Wednesday’s editorial notes the twist on local sports tourism represented by new marathons.
Whether they know it or not, everyone needs a bottle opener shaped like a shark-bitten surfboard.
If you don’t have one yet, you might consider signing up for this fall’s Myrtle Beach Mini-Marathon and Coastal 5K, which will offer these inimitable prizes as commemorative medals for its inaugural run. And if you’re not a runner yourself (or a frequent opener of bottles), the marathon still represents a small but solid bit of good news.
The sport of running is growing in popularity, as Lorena Anderson reported last weekend: Participation in road races of all kinds increased by 11 percent in 2009, and half-marathons in particular have been growing at a steady 10-percent annual rate since 2003. So the emergence of two new races, the previously mentioned Mini-Marathon this October and the just-passed Independence Day 8K, is welcome sign that the Grand Strand has a foothold in this new trend.
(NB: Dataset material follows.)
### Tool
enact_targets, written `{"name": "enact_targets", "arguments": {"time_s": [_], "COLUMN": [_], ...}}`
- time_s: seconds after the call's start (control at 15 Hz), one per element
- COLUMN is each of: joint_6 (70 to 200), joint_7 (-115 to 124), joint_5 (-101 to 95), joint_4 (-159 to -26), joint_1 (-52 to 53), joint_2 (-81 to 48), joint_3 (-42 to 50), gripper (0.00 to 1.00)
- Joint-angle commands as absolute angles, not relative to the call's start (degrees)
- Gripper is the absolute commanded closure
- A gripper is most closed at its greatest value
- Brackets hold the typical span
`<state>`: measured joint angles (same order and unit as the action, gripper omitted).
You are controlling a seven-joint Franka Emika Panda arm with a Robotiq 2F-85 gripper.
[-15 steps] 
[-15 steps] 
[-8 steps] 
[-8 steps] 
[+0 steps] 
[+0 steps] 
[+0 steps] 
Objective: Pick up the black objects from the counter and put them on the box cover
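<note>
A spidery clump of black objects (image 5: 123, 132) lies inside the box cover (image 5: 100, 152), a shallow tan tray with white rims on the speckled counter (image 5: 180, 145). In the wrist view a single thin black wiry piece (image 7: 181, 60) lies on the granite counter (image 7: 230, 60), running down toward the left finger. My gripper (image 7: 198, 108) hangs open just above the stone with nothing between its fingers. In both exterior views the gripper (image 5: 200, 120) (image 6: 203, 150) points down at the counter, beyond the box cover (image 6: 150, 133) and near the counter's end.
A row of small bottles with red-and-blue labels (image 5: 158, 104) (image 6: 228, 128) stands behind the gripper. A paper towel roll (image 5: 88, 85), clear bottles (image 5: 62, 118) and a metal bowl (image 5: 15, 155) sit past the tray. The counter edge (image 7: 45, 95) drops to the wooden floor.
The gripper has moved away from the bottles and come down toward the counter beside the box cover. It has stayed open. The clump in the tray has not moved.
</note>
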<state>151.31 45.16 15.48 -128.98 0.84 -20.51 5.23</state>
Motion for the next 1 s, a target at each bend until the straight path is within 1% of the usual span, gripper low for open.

None of these events are game-changers like the major winter Myrtle Beach Marathon, with its thousands of participants. The Fourth of July race, plus the better-established Winter Run in January (now in its 27th year) and the Thanksgiving Day Turkey Trot, all draw numbers in the mid-hundreds. Yet most of these races take place outside our traditional summer beach season, when local businesses are more than happy to see any tourists they can get. And, as organizers have noted, they are all growing.